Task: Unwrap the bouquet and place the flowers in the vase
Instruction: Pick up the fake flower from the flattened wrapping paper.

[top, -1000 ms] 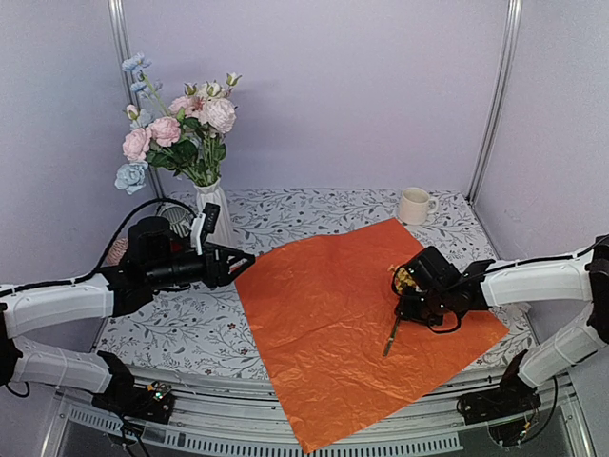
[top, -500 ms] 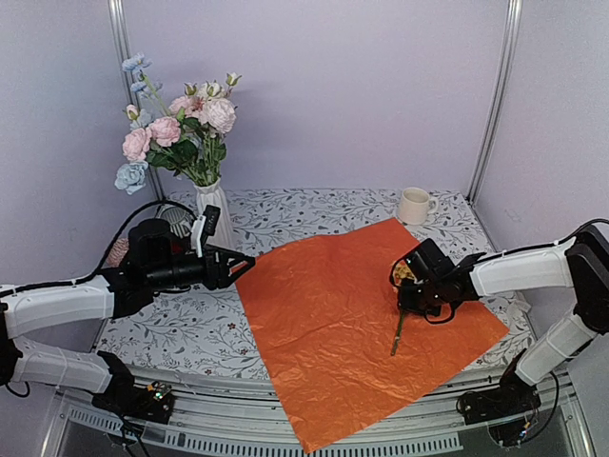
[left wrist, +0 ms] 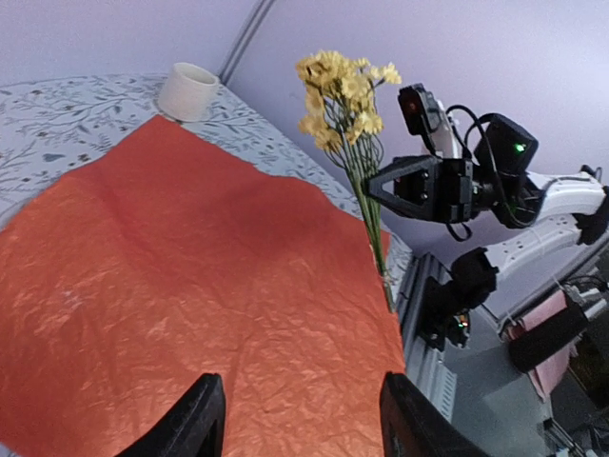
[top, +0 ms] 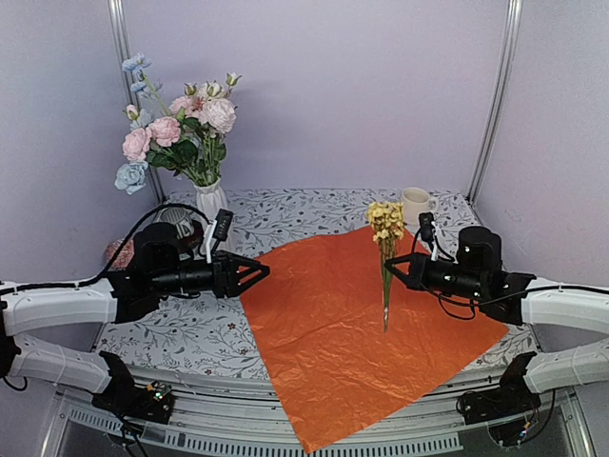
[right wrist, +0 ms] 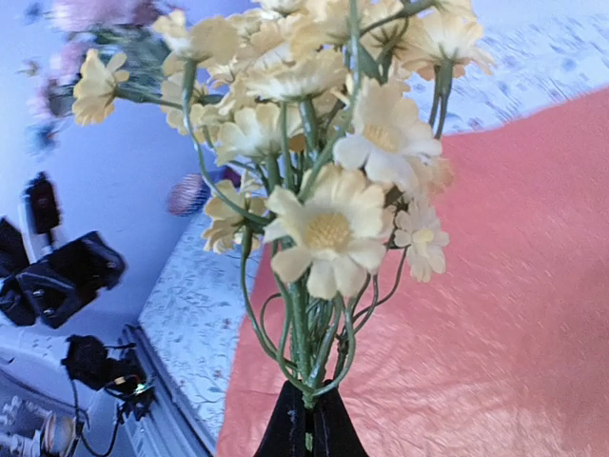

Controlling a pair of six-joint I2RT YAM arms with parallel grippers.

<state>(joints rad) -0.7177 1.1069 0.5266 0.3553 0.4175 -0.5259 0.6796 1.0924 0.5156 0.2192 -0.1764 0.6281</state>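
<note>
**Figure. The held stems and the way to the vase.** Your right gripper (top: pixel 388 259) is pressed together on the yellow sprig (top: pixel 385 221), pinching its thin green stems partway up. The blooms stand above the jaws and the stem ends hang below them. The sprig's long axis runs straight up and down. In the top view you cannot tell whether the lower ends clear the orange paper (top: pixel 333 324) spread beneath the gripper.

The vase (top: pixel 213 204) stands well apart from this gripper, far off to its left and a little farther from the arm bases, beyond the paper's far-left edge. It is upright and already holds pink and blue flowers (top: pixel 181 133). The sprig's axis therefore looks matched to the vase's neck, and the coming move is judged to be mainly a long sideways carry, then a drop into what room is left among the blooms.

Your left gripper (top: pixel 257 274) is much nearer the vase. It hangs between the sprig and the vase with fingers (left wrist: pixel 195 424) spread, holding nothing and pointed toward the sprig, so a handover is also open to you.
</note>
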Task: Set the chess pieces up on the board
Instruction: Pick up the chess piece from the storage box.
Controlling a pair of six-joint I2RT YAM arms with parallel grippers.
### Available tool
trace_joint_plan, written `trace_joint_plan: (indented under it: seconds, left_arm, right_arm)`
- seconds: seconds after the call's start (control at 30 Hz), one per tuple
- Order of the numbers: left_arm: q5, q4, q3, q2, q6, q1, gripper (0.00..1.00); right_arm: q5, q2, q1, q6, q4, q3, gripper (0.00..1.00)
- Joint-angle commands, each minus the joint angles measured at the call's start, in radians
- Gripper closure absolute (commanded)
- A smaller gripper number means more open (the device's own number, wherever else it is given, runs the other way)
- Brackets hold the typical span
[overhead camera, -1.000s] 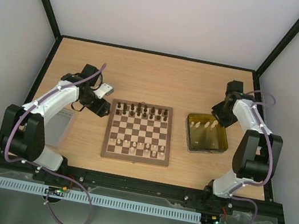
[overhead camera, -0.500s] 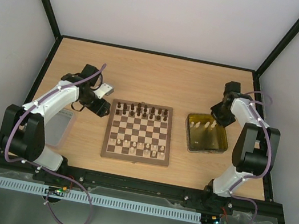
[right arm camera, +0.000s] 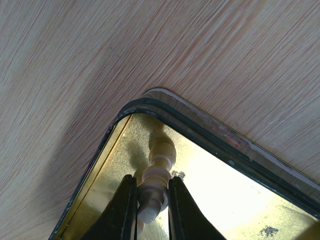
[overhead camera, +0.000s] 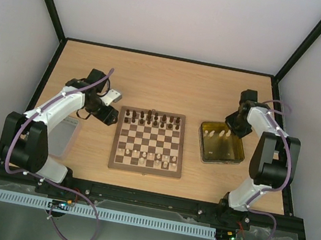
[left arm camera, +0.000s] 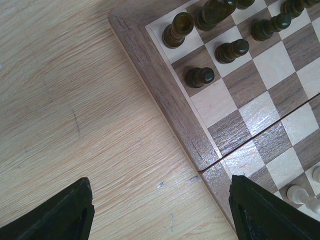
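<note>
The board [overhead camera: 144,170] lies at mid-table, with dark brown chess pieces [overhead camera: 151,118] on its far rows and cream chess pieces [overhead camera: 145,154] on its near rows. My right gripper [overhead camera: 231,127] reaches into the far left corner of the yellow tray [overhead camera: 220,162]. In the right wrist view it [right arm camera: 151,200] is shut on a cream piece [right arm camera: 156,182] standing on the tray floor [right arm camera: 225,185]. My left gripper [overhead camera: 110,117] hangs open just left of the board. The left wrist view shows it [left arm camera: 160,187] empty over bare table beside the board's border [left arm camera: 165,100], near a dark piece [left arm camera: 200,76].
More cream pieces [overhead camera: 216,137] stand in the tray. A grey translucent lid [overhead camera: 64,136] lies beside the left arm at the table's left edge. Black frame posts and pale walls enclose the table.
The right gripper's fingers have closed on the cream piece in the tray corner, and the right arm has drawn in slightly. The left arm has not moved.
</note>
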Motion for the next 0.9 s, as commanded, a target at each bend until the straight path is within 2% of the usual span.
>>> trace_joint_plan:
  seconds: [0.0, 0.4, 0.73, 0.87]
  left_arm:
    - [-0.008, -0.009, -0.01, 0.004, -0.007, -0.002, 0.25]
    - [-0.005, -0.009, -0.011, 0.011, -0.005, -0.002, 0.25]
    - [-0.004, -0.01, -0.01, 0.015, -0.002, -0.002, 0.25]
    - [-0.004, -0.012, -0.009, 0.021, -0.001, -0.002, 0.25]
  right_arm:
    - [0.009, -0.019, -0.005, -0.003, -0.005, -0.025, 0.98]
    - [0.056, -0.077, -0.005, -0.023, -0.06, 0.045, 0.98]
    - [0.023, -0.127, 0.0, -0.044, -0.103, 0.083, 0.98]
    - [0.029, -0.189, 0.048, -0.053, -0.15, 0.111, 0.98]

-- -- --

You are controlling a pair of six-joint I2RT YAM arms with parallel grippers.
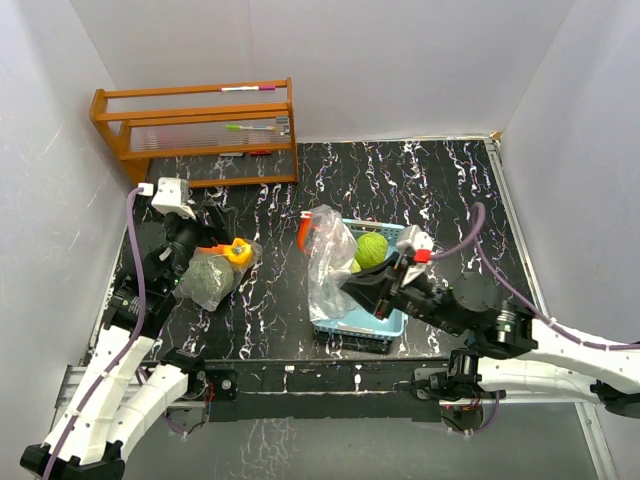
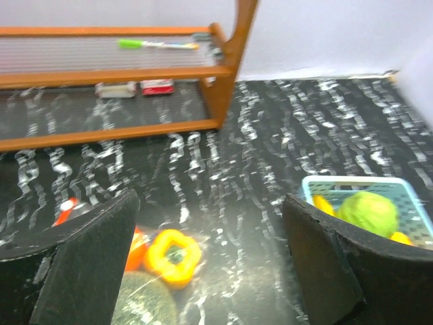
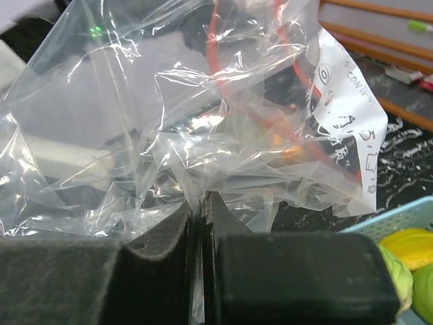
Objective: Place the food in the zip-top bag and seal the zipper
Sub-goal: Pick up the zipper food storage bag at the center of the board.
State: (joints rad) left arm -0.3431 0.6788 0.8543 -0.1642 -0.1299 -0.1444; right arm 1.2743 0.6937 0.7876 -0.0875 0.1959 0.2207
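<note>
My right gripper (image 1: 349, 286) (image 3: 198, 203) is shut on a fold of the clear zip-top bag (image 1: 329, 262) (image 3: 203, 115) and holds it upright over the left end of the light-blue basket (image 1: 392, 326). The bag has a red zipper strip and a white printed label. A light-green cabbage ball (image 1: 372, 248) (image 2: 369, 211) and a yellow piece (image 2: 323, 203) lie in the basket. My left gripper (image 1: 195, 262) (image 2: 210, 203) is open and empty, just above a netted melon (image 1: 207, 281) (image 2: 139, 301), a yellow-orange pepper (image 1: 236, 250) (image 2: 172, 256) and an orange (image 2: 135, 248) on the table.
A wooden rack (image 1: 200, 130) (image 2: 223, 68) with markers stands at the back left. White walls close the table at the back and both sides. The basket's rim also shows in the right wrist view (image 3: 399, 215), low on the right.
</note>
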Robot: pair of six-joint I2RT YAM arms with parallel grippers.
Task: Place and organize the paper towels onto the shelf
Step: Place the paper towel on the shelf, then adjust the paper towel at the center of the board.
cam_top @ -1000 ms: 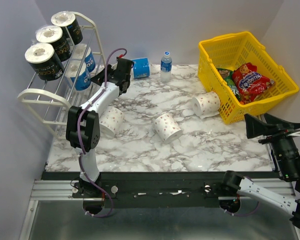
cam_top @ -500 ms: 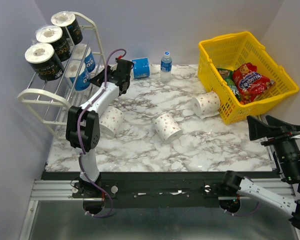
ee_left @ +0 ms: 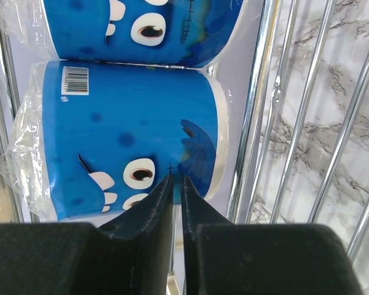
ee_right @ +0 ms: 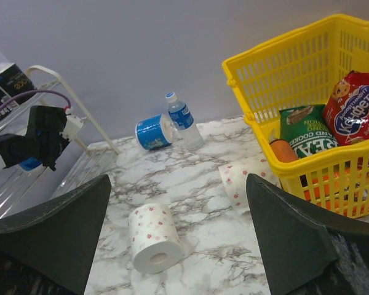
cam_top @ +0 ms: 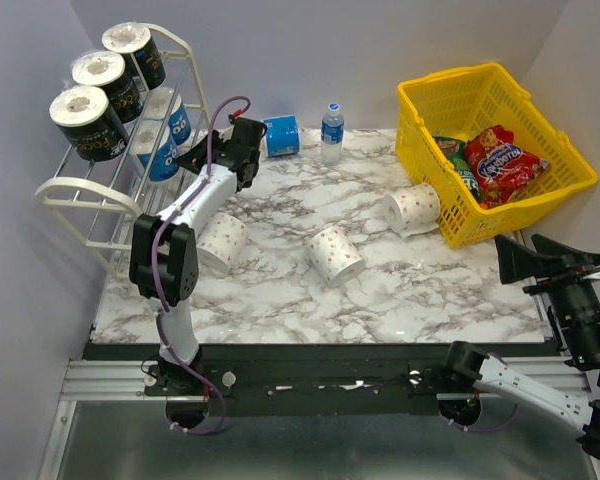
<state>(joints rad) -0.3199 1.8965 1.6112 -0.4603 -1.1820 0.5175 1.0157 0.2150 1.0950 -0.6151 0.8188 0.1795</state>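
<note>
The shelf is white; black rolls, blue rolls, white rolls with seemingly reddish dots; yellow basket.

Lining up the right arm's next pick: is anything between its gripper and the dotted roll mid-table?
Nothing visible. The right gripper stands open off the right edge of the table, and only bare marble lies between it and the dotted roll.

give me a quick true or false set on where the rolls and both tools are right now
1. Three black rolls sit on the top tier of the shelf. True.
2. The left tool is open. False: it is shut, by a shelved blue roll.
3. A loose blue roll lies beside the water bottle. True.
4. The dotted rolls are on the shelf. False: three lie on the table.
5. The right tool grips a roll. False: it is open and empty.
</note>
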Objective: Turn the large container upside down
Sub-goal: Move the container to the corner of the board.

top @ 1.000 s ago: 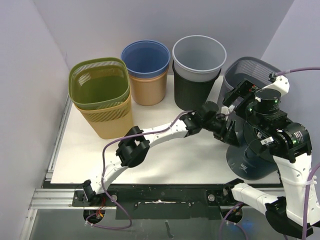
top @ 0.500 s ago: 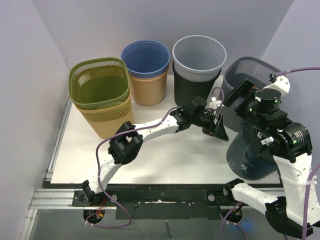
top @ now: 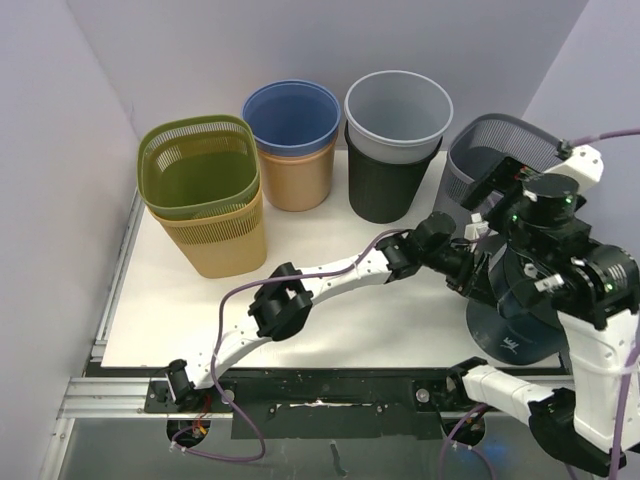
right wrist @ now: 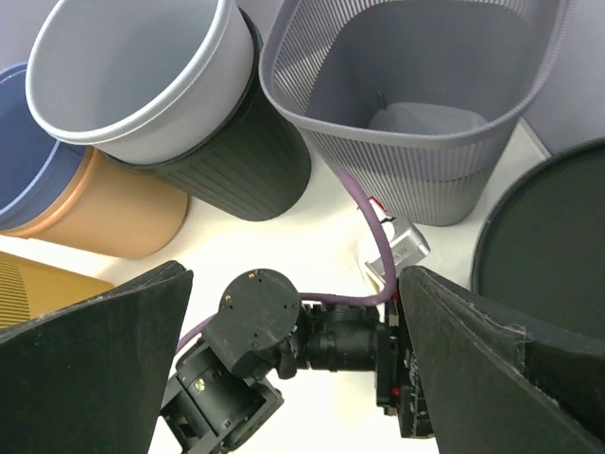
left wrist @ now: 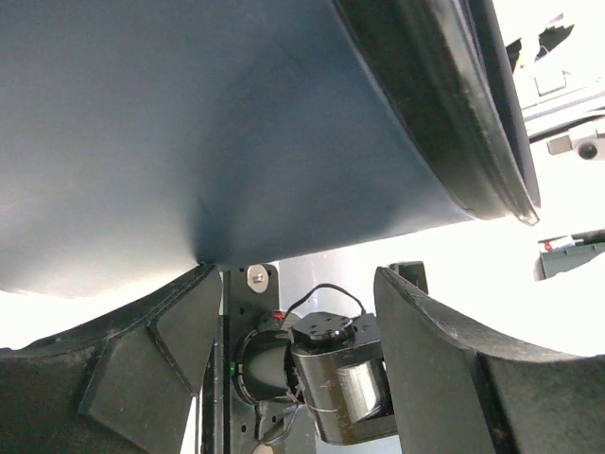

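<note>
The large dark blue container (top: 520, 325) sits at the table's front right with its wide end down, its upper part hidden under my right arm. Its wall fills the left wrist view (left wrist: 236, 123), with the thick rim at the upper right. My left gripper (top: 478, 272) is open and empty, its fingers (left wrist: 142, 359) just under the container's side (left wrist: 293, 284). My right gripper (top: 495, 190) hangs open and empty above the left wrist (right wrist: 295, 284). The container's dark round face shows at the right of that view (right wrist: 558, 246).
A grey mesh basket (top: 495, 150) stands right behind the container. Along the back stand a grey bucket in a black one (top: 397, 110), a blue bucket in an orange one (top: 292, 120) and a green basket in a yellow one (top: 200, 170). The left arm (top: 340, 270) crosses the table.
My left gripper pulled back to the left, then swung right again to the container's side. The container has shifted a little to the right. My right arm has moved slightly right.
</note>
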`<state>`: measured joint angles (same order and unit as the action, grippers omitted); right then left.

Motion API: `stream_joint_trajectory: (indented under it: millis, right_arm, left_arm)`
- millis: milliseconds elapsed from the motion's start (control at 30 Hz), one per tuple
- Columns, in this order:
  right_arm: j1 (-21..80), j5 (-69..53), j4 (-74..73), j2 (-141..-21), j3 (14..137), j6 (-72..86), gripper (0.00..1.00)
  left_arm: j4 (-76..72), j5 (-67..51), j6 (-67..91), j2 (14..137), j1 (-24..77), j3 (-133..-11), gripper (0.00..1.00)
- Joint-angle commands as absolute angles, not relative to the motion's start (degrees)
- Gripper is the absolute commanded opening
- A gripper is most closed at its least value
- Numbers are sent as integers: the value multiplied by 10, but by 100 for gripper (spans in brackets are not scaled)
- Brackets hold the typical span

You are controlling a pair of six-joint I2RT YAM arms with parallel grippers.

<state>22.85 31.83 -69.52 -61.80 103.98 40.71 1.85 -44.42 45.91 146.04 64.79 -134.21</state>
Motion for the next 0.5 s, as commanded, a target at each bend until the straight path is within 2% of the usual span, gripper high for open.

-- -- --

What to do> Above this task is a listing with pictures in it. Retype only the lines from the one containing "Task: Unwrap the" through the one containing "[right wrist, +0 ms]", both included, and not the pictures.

Response below>
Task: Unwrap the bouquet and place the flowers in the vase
Instruction: Pick up the fake flower from the flattened wrapping paper.

[top, -1000 ms] 
[top, -500 ms] 
[left wrist, +0 ms] 
[top, +0 ms] 
[right wrist, +0 ms] 

Work on the answer has been completed.